Exercise objective: In the listing below, locate the line containing "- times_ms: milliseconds" and the line containing "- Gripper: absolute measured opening". Output both of them and every line between, exactly as written, and nothing more.

The data:
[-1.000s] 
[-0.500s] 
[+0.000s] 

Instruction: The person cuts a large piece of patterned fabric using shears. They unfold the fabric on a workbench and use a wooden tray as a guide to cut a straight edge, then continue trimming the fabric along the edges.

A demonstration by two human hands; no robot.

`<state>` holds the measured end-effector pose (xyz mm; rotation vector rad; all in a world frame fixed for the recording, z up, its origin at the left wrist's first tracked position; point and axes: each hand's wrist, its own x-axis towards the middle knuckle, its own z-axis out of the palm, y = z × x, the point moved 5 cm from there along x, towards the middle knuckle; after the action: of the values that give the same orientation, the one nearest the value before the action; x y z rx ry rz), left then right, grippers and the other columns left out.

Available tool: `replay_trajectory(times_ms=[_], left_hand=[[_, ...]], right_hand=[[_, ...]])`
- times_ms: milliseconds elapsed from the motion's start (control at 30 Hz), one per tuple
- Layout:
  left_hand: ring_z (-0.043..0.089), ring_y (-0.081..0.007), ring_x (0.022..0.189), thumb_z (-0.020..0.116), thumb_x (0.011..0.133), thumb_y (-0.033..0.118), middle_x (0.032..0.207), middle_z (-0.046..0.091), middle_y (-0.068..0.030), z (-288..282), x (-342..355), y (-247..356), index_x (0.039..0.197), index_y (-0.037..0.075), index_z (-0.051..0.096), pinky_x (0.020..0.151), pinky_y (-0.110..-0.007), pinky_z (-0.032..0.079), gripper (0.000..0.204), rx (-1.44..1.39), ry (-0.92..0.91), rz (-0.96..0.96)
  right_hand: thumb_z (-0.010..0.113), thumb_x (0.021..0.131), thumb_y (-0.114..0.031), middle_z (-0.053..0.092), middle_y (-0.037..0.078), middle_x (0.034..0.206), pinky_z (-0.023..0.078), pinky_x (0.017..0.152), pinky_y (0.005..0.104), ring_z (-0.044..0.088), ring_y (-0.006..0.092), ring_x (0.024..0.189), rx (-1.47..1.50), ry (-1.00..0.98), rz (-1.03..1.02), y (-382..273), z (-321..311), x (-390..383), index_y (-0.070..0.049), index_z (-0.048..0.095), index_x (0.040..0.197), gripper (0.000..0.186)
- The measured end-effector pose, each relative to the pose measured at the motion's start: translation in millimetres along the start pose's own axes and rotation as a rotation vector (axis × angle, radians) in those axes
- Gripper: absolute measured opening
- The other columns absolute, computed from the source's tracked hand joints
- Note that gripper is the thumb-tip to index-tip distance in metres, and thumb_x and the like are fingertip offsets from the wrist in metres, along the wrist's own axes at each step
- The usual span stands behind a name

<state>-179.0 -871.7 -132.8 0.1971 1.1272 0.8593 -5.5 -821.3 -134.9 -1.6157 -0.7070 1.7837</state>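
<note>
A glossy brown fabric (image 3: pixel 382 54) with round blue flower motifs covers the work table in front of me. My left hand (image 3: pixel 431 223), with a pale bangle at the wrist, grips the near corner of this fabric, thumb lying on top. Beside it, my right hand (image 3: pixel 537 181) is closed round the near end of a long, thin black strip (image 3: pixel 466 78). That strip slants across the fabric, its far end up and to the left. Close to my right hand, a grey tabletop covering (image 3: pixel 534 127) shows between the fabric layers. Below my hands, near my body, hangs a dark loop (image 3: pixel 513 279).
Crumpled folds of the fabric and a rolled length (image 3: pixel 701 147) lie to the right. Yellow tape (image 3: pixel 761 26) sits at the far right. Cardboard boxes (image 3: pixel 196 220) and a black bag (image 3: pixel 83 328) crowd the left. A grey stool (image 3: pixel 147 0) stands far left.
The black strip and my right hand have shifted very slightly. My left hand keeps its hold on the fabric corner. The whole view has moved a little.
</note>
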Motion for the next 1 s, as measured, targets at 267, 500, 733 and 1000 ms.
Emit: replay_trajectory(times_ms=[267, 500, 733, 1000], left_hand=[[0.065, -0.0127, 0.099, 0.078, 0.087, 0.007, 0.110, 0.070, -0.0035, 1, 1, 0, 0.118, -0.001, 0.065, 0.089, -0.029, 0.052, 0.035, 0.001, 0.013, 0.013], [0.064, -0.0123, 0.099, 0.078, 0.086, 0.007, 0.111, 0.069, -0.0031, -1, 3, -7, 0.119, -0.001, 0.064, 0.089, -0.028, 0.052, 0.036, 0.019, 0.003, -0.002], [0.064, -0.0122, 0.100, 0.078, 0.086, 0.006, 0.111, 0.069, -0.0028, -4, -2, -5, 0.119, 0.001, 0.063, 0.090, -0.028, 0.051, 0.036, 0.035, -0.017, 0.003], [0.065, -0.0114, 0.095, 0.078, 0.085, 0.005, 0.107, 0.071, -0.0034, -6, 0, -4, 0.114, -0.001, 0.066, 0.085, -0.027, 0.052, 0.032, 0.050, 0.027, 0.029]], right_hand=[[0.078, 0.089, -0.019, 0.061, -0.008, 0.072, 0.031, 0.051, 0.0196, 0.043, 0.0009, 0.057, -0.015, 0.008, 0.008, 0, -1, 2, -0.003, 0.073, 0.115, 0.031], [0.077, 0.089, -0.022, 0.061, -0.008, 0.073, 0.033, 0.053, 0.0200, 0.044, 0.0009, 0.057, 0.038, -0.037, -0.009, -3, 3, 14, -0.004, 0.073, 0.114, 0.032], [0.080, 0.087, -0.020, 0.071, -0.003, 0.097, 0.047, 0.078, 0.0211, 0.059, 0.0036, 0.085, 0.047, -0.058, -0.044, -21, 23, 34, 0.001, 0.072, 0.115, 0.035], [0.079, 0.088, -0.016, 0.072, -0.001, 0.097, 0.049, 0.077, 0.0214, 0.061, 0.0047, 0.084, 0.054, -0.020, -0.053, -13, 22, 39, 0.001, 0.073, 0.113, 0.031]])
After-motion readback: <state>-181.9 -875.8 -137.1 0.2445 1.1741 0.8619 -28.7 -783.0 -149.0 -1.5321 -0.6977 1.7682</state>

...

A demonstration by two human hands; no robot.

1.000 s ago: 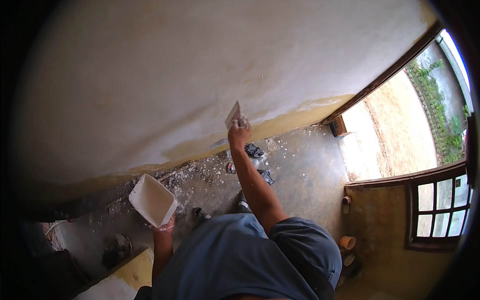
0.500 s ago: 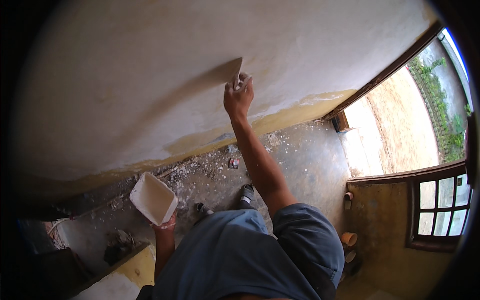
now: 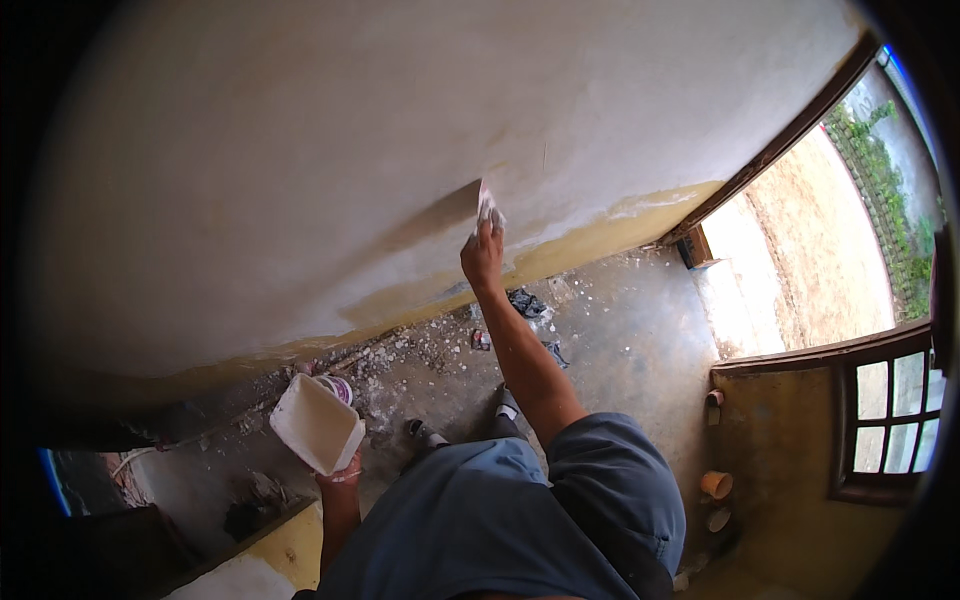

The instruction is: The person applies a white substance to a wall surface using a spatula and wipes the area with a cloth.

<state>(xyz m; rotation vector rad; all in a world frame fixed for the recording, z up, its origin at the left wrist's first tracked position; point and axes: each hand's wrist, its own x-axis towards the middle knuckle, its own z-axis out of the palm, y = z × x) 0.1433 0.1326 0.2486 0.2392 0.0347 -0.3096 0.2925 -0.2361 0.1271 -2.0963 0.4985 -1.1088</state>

Response to this task:
- times_ms: milliseconds elapsed from the motion's start (control at 30 Hz), one per tuple
- Layout:
  left_hand: ring_z (-0.043..0.089), ring_y (-0.081..0.007), ring_x (0.022..0.189), thumb_z (-0.020..0.116), thumb_x (0.011..0.133), thumb_y (-0.033..0.118), middle_x (0.032..0.207), middle_z (-0.046..0.091), middle_y (-0.068..0.030), z (-288..282), x (-342..355), y (-247..356), index_x (0.039..0.197), index_y (-0.037..0.075), index_z (-0.051..0.096), pinky_x (0.020..0.151), pinky_y (-0.110..-0.007), pinky_z (-0.032..0.079), gripper (0.000..0.204), rx (-1.44..1.39), ry (-0.92..0.91), rz (-0.96..0.96)
  right_hand: thumb_z (-0.010..0.113), thumb_x (0.021..0.131), thumb_y (-0.114..0.031), middle_z (-0.053..0.092), middle_y (-0.037..0.078), middle_x (0.034..0.206), pinky_z (-0.023..0.078), pinky_x (0.017..0.152), pinky_y (0.005..0.104), ring_z (-0.044..0.088), ring_y (-0.006..0.092), ring_x (0.024..0.189), rx (-1.47..1.50), ry (-1.00..0.98), rz (-1.03..1.02), y (-382..273), z (-321..311), x (-390..383), index_y (-0.070..0.049), index_z (-0.048..0.095), index_x (0.040..0.197), gripper (0.000..0.186)
- The measured end-effector pose, each relative to the pose measured at the motion's start: translation in millimetres along the start pose's own axes and rotation as a rotation vector (axis × angle, radians) in those axes
- Gripper: absolute measured opening

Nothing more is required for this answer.